I sometimes come across notes written by Galileo, Copernicus and other people from centuries ago and find their handwriting extremely difficult to read. Sometimes, book authors leave notes saying that some texts are yet to be deciphered. Is it a problem associated with the ink and paper degradation through time? Modern physicians are sometimes regarded as writing with unreadable calligraphy as if it was part of some sort of "physician culture/style". Was it the same case? Did they feel compelled to write in a calligraphy that was hard to read because it was what everyone else did? Was it an attempt to hide their ideas from others? Or is it just an anachronistic impression by someone who's born centuries later?

larkvi

In short, yes, they did have trouble reading the manuscripts, depending upon the specific script, the age of the manuscript, and how heavily abbreviated it was, amongst other issues. Since you are asking about the Renaissance, two of the best sources for quotes about the issue would be the famous Humanists Petrarch and Poggio Bracciolini. Petrarch, famously the leader of the Florentine Humanists, complained about the prevailing script of his day:

oculos ... fatigans it fatigues the eyes Petrarch, Epistolae familiares. XXIII.18.8
perexiguis atque compressis visumque frustrantiubus literulis ... acervans omnia et coartans tantium agges- tione confundens. the letters are small and compressed and frustrating to look at ... packed-in and piling-up like so much pouring sand Petrarch, Seniles, VI.5.
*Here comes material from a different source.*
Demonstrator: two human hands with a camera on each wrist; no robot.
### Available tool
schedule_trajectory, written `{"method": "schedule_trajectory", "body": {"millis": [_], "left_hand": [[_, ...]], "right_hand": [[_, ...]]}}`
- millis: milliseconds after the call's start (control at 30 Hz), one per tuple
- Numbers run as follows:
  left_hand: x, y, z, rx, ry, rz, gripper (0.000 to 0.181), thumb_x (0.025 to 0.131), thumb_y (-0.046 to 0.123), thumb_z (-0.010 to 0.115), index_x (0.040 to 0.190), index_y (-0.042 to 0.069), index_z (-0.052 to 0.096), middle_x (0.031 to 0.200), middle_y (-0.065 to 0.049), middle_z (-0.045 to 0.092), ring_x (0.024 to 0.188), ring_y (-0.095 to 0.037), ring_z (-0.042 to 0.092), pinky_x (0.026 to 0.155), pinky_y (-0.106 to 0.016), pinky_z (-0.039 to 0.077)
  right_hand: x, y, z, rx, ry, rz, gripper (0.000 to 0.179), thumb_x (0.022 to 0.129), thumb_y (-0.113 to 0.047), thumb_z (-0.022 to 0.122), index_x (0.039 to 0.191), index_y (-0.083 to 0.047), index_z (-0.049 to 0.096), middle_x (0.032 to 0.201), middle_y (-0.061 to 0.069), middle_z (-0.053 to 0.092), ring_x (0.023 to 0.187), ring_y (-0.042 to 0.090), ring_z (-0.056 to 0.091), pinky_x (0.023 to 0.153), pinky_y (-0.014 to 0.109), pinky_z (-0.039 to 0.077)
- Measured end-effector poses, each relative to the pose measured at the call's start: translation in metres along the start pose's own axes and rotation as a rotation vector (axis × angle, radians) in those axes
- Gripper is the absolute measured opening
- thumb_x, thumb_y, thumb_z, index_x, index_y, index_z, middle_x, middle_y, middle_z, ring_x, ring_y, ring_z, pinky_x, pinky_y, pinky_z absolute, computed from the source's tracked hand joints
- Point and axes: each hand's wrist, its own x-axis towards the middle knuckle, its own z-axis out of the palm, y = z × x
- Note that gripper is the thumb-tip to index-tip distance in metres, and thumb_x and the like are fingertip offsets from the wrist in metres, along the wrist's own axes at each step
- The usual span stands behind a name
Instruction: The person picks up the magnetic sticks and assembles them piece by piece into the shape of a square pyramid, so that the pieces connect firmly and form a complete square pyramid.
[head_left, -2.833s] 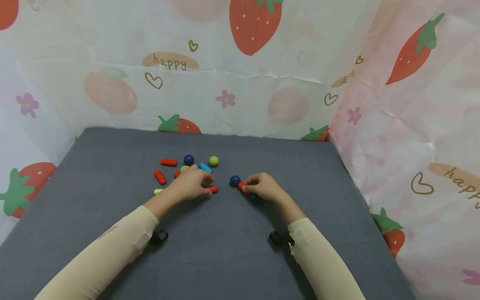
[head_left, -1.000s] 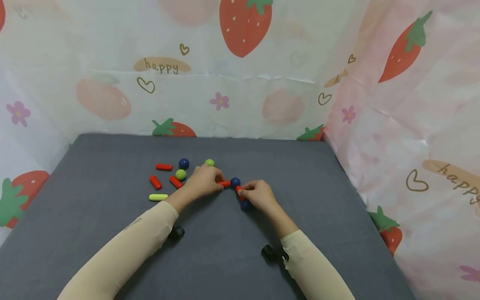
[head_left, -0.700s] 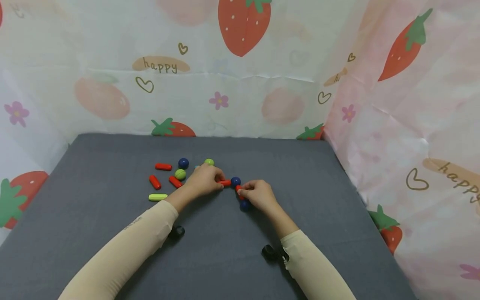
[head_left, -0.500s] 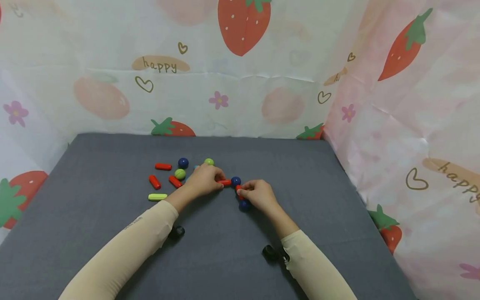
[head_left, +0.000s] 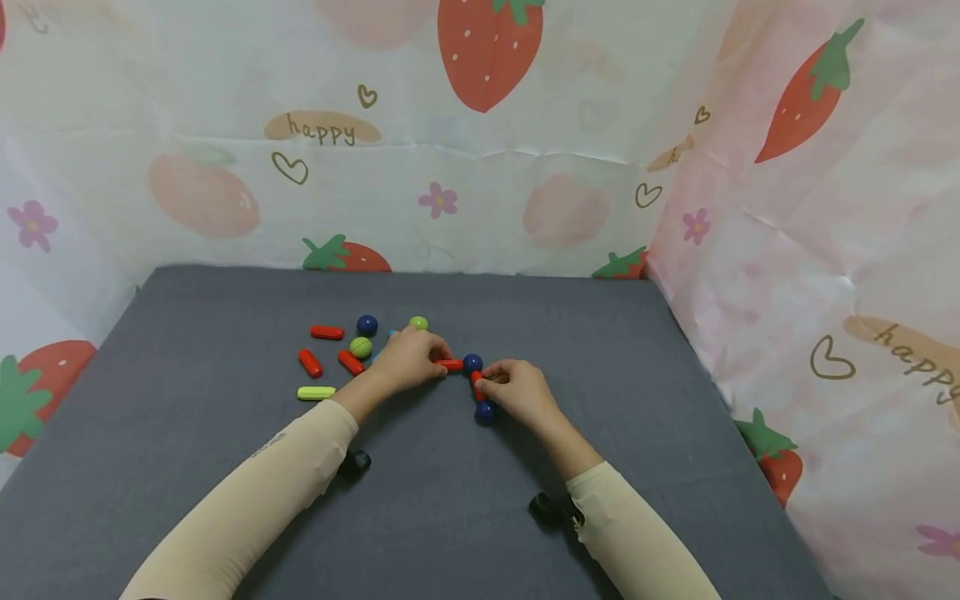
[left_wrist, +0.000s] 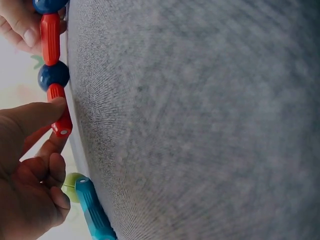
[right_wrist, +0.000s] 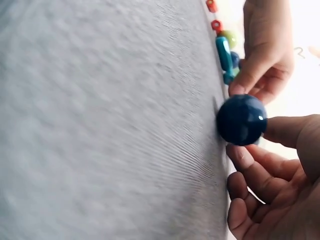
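In the head view my left hand pinches a red magnetic rod between thumb and finger. The rod's right end touches a blue ball. My right hand pinches a second red rod, which joins that ball to another blue ball nearer the front. The left wrist view shows this bent chain, with a pale round inset on the free end of the left-hand rod. In the right wrist view the near blue ball hides the rods behind it.
Left of my left hand lie several loose red rods, a yellow-green rod, a blue ball and green balls. Light-blue rods lie partly behind that hand. Patterned cloth hangs behind the grey tabletop.
The left hand has moved right, bringing its red rod against the upper blue ball. The right hand's rod has turned steeper, its lower ball swinging left. In the last half second little has changed.
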Motion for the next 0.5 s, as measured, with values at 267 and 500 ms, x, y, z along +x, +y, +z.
{"method": "schedule_trajectory", "body": {"millis": [267, 500], "left_hand": [[-0.001, 0.001, -0.001, -0.013, 0.004, -0.003, 0.017, 0.089, 0.025, 0.082, 0.105, 0.020, 0.081, 0.094, 0.007, 0.076, 0.095, -0.022, 0.058, 0.092, -0.048, 0.037], [0.000, 0.002, -0.001, -0.017, 0.006, 0.016, 0.017, 0.089, 0.024, 0.082, 0.105, 0.019, 0.080, 0.093, 0.006, 0.076, 0.090, -0.019, 0.061, 0.089, -0.045, 0.040]], "right_hand": [[0.014, -0.003, -0.018, -0.036, -0.003, -0.088, 0.024, 0.094, -0.029, 0.076, 0.113, -0.013, 0.076, 0.101, 0.001, 0.075, 0.090, 0.016, 0.067, 0.078, 0.036, 0.055], [0.036, -0.003, -0.026, -0.066, -0.103, -0.218, 0.032, 0.098, -0.027, 0.072, 0.126, -0.011, 0.072, 0.113, 0.002, 0.073, 0.098, 0.019, 0.065, 0.085, 0.039, 0.054]]}}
This prevailing script was presumably Gothic or Blackletter, a large family of similar scripts largely characterised by angular, upright, highly-compressed writing, where it could be hard to tell many characters apart, since a large number of characters were made of "minims", a single stroke that is the height of the lower-case letter, with small angular strokes on the top or bottom. It can be difficult if not impossible to tell whether a character is a u or an n without knowing the word surrounding it, similarly, vi, m, ni, ui, iv, in, iu all look very similar. Appropriately, the word minimum is all minims. Try to read this: ııııııııııııııı. In practice, there is generally a small amount of space or linking that distinguishes letters, but that worst-case scenario gives you an idea of the kind of problems that one might face.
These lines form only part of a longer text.